Instant Messaging Networks and the Collective Genius of Profitable Day Traders
Brian Uzzi, Kathleen Hagerty, & Serguei Saavedra
Synchronicity has been called one of the most pervasive and mysterious drives in all of nature. Analyzing unique, fine-grained stock trader data on more than 1 million moment-to-moment trades and over 2 million instant messages for a two year period spanning the 2008 crash, we report three results regarding sync and performance. First, we find novel patterns of synchrony among stock traders and a positive association between it and profitability. Second, trade sync and profitability have a parabolic association. As traders move from asynchronic to highly synchronic trading their profits increase up to a threshold of sync and then reverse. Third, we find that traders’ non-overlapping instant messaging networks trigger sync and explain its relation to system performance.
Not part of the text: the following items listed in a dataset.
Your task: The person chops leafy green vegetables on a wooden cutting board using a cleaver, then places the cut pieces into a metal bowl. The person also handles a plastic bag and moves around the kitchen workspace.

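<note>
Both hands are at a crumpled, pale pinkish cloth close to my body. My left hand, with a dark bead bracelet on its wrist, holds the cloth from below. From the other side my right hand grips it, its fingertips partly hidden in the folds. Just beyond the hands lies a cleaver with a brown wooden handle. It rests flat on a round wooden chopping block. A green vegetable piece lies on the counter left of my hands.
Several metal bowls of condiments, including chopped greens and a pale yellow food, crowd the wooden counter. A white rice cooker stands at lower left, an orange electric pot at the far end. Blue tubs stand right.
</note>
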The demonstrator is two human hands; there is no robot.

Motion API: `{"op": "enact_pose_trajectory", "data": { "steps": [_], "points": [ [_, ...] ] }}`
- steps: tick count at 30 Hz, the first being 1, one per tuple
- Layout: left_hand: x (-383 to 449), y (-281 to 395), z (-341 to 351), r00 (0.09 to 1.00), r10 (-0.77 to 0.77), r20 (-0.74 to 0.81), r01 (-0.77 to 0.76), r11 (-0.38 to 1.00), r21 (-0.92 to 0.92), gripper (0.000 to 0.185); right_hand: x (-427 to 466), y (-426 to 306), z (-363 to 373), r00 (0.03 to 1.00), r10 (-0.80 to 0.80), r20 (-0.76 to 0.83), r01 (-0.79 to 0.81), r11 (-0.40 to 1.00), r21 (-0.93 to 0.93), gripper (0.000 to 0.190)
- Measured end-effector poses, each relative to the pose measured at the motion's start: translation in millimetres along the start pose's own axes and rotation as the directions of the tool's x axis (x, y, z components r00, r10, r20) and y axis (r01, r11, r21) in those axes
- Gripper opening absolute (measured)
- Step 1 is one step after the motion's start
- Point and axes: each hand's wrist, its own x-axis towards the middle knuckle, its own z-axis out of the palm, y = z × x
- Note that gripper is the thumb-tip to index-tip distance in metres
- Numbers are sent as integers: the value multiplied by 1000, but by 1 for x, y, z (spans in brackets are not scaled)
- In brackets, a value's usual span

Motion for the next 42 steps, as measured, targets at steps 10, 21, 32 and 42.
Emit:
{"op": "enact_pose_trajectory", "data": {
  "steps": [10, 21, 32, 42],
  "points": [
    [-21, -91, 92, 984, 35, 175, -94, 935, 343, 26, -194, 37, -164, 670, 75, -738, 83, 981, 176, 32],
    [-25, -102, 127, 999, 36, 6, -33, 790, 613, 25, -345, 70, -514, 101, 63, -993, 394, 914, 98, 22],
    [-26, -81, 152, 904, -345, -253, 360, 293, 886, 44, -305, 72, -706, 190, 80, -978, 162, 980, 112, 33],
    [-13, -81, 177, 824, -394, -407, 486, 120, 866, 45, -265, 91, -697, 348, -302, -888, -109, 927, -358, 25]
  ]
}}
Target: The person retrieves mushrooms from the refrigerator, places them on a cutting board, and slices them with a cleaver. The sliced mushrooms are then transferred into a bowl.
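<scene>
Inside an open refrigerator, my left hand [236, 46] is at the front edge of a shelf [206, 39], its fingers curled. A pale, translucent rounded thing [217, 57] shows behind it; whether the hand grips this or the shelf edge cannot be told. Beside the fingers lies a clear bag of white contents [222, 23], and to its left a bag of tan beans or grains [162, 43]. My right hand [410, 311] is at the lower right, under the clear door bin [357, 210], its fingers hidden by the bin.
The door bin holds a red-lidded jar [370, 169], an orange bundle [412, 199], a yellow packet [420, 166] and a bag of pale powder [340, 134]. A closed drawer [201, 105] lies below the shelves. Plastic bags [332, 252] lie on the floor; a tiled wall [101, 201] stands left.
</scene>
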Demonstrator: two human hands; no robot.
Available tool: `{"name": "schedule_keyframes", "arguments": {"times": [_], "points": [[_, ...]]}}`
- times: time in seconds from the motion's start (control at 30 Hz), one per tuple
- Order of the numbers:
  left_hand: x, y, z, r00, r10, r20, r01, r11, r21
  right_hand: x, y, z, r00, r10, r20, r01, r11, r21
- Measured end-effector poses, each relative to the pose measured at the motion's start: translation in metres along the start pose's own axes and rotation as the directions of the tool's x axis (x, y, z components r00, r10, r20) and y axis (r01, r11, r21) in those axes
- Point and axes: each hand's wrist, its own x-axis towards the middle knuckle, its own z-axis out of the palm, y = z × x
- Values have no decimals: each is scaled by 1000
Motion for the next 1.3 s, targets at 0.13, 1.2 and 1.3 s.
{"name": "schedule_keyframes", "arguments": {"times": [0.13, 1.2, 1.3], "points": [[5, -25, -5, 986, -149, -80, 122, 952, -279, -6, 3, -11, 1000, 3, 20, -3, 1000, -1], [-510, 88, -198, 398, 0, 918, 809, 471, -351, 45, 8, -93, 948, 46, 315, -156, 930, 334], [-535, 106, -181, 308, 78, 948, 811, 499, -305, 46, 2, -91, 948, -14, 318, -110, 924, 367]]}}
We discuss how synchronicity may reduce information uncertainty and generate collective benefits in diverse human systems of collaboration and competition.
Brian Uzzi is the Richard L. Thomas Distinguished chair in leadership at the Kellogg School of Management, Northwestern University. He also co-directs NICO, the Northwestern Institute in Complex systems and holds professorships in Sociology and in the McCormick School of Engineering.
His research has appeared in the American Sociological Review, Administrative Science Quarterly, Management Science, Strategic Management Journal, American Behavioral Scientist, American Journal of Sociology, Nature, PNAS, and Science. Synopses and commentaries on his research have appeared in Newsweek International, the New Scientist, Science, The Economist, Kellogg World, and other international media outlets. Athena Unbound, his book on gender differences in science, was published by Cambridge University Press.